Author here. Great point about the lens-dependent abberation, I mentioned this briefly in my earlier write-up about doing the full spectrum mod [1] but forgot to mention it by name here. I've been trying to get by without spending a lot of money on lenses and have gotten a lot of mileage out of a cheap used 50mm lens that _feels_ like it's just one or two solid glass elements. Fortunately the old camera mount I'm using means all the lenses for it are used, old, and super cheap secondhand. I'm about to try my luck with a 300mm lens. IR should be fun but we'll see if I can squeeze any UV at all through that.

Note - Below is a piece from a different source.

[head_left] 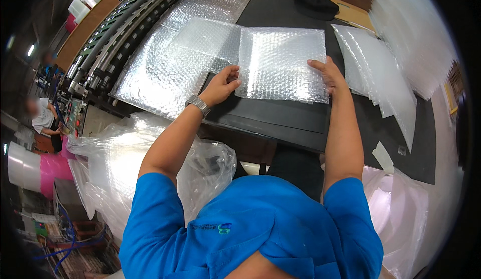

Beautiful shots you have with your own full spectrum camera. Originally I somewhat dismissed the Kolari IR Chrome filter because the suggested combination with a channel swap and custom LUT felt a little too heavily edited for me and I prefer to stay close to the dry camera signal. The shot with the Tiffen Deep Yellow filter is gorgeous, how does that one look on the camera LCD without the channel swap?

[1] https://timstr.website/blog/diyfullspectrummod.html

Thanks!

The IR Chrome does not need a channel swap, just setting the white balance in-camera is enough to get a usable image.

The deep yellow looks mostly like a purple and yellow mess straight out of camera. Intent is for the yellow filter to block blue light, and a UV cut filter, leaving the blue channel to have ~almost solely IR, then subtracting that from the other channels to leave you with "clean" Red, Green, and IR as your three channels you can swap around. Probably the least dry camera signal approach of the bunch, unfortunately.

You could use a reflective long focal length lens and then everything would be in focus.